# Problem to work on:
Only the lines below, from the one with "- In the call" through the one with "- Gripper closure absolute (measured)", are to be written out, exactly.

┄┄┄┄┄┄┄┄┄┄

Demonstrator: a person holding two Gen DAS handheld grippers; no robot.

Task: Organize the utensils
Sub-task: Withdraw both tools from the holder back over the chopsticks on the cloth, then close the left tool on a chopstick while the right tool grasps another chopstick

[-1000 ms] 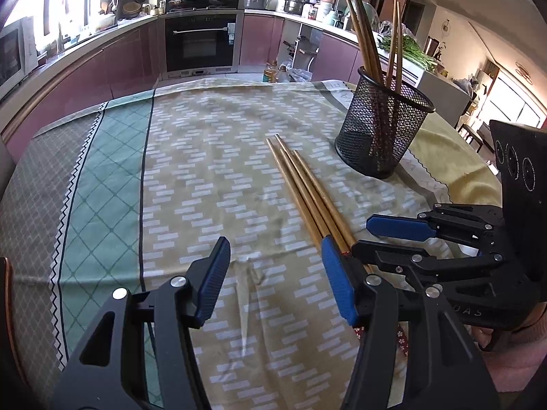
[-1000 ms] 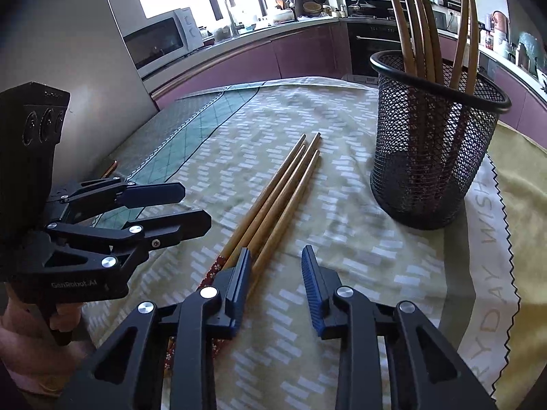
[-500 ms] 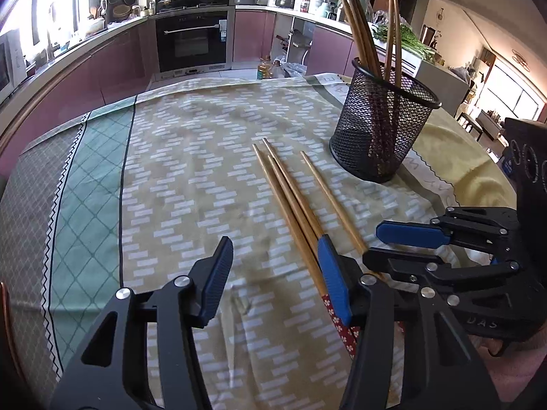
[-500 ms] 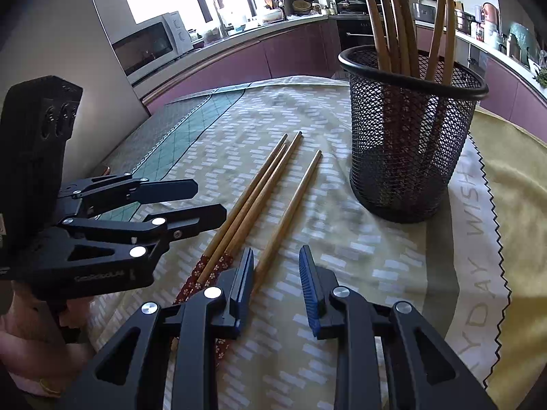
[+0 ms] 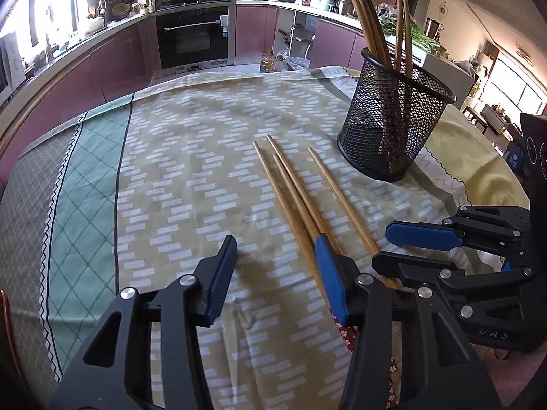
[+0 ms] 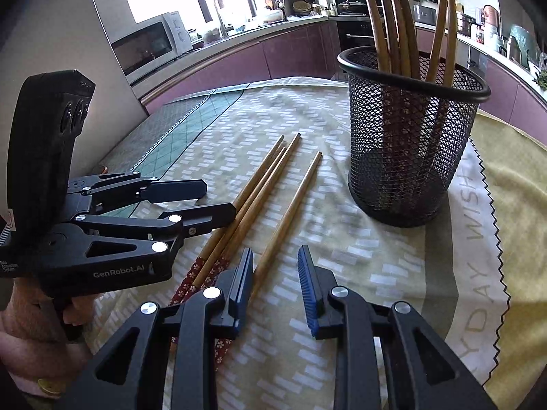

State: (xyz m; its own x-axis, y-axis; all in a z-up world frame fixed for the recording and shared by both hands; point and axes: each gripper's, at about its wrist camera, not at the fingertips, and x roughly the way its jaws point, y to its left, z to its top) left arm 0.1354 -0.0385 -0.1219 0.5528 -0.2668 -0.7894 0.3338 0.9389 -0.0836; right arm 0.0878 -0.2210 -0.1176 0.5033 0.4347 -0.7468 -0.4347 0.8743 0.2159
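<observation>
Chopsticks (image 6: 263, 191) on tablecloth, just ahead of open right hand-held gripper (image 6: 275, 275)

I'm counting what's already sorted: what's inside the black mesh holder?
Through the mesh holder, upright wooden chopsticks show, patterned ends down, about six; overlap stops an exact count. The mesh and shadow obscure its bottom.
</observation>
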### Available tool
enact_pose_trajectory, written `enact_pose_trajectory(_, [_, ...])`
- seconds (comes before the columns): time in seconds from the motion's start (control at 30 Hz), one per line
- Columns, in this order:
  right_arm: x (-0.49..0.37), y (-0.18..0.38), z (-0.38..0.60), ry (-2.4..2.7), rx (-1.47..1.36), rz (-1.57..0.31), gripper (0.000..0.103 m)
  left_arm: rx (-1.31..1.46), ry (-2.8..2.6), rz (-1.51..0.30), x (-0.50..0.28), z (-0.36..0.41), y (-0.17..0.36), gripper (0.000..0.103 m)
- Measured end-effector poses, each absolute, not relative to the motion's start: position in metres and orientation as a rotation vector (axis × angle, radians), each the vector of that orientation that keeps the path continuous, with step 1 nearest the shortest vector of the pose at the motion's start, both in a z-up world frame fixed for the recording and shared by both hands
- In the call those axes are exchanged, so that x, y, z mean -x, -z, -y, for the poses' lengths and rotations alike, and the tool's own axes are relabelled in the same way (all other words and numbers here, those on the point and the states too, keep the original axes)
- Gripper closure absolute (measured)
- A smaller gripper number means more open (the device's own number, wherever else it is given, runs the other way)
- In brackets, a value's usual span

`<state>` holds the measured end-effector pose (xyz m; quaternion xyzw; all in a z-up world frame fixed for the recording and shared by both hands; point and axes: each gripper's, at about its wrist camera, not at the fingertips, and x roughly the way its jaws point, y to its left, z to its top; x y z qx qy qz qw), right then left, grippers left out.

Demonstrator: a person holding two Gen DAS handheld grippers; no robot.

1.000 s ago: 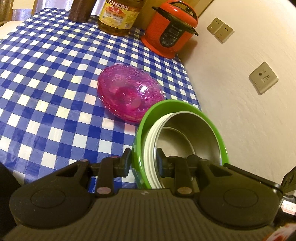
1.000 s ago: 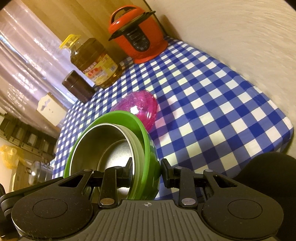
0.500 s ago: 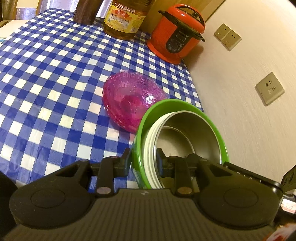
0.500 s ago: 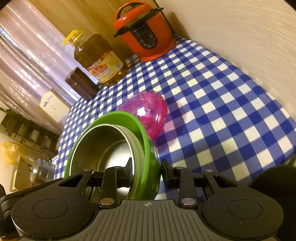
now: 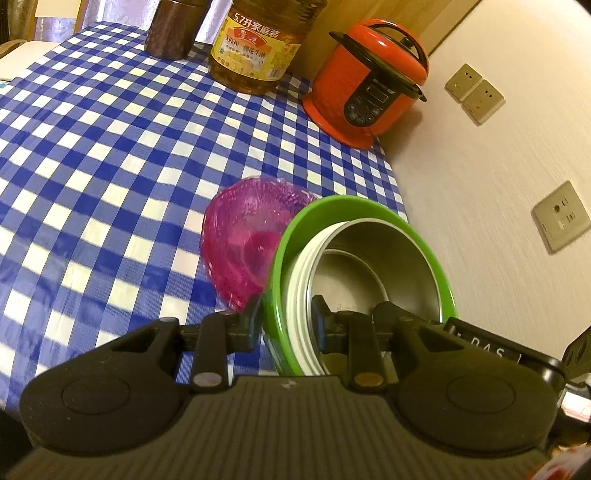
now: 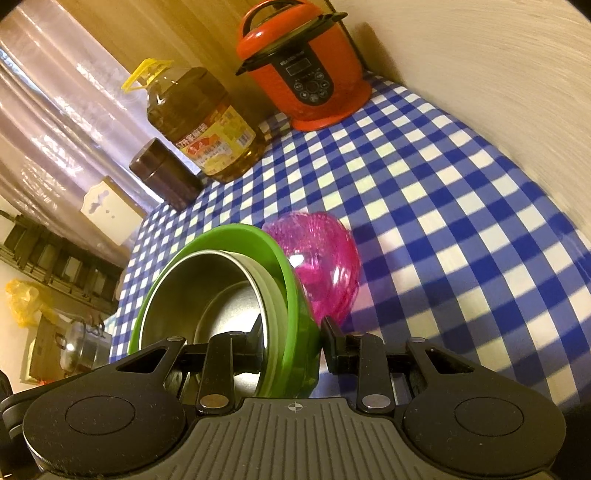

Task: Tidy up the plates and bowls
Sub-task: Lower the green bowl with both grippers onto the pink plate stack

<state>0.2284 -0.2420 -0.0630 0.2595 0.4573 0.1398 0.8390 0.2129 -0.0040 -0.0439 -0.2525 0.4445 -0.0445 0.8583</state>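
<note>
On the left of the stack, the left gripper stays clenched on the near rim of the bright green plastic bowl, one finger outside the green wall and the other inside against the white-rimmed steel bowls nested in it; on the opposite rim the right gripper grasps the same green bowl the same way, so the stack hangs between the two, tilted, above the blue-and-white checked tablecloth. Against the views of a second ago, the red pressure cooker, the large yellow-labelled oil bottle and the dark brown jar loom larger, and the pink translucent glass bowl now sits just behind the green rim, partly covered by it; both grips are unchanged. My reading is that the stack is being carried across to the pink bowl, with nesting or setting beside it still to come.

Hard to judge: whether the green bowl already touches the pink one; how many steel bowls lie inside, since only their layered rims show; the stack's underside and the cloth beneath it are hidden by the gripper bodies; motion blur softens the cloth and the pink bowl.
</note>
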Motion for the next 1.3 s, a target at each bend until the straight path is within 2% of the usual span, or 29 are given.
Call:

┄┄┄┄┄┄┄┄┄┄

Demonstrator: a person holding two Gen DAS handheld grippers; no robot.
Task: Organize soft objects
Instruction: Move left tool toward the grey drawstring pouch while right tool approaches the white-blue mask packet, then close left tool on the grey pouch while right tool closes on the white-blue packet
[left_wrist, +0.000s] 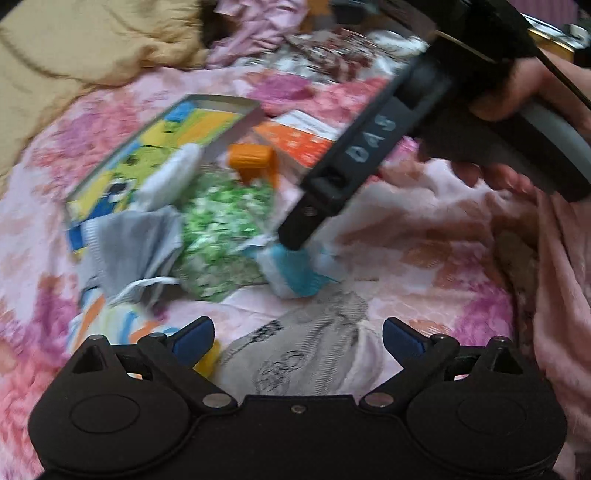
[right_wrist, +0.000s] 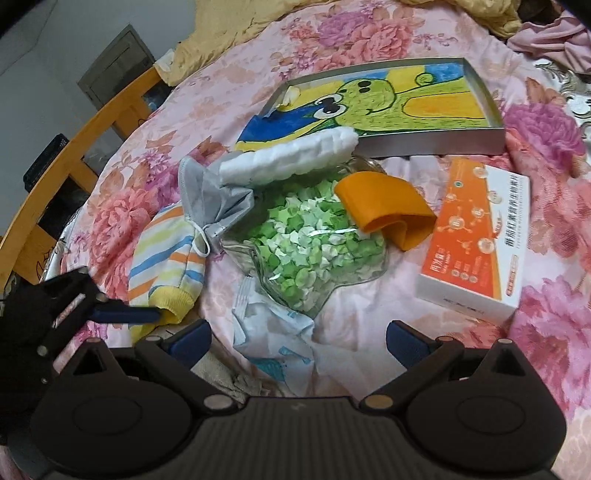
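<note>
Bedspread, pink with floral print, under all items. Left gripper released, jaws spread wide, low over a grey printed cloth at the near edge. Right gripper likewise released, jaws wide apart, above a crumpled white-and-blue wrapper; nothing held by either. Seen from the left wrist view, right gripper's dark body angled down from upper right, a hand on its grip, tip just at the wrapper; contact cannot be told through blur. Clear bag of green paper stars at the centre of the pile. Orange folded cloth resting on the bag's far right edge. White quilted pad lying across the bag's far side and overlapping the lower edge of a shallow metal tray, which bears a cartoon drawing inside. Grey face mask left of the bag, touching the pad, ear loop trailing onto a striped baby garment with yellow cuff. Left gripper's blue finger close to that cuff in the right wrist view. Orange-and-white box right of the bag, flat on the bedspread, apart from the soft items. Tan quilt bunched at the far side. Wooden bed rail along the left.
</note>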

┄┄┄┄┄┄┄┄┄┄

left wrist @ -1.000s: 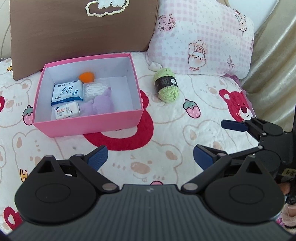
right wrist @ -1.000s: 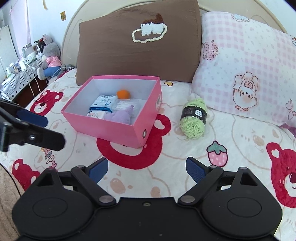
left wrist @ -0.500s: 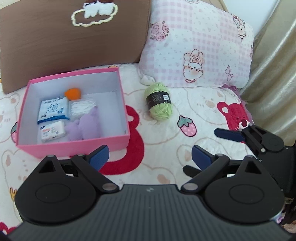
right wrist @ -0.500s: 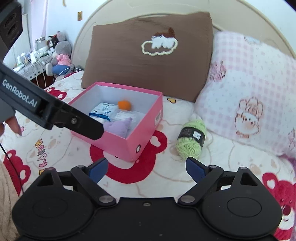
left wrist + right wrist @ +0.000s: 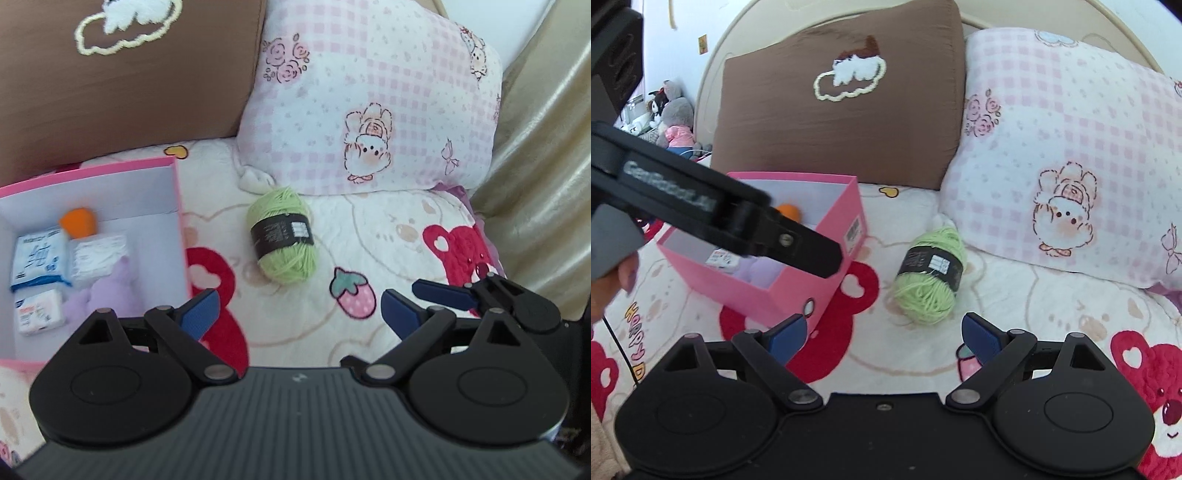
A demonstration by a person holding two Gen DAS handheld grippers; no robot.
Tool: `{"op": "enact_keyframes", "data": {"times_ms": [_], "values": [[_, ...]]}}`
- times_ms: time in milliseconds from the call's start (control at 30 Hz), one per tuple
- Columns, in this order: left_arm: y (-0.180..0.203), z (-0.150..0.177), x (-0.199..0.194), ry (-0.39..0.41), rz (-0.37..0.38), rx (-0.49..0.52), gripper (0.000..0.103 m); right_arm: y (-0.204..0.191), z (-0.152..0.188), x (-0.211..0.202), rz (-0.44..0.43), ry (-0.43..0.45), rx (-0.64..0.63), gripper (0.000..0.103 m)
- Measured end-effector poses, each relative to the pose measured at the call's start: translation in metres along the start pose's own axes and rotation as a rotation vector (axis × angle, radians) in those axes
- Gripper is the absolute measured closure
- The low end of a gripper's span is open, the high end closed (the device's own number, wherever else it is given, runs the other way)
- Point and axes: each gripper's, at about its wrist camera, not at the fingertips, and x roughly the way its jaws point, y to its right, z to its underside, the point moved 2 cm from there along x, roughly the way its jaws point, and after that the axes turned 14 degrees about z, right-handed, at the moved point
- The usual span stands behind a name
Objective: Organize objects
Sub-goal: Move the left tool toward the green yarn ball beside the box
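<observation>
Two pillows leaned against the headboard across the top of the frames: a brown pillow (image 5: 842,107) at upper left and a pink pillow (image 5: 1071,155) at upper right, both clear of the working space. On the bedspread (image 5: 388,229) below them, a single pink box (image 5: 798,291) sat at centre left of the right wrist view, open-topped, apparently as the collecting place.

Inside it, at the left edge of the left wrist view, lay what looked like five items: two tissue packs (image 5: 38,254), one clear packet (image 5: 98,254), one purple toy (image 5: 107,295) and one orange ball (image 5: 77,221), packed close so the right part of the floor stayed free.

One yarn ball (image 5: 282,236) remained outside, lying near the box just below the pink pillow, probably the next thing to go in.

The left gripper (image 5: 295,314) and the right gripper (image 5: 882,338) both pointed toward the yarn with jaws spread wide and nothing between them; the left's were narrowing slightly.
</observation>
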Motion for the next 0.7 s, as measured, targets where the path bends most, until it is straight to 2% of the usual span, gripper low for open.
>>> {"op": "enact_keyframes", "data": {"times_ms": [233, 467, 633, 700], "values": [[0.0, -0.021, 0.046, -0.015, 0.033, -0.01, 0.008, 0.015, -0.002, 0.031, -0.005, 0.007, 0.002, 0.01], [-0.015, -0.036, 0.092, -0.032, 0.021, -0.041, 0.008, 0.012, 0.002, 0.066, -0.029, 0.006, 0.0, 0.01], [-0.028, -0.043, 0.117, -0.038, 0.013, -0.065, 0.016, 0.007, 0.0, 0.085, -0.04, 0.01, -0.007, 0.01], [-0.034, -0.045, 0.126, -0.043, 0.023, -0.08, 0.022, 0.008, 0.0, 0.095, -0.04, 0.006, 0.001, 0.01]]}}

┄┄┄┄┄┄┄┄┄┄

# Output below:
- In the call those axes are exchanged, so that x, y, z mean -x, -z, -y, for the poses' lengths and rotations alike, and the tool's own axes are relabelled in the same way (all other words and numbers here, those on the point and the states too, keep the original axes)
- Gripper closure absolute (measured)

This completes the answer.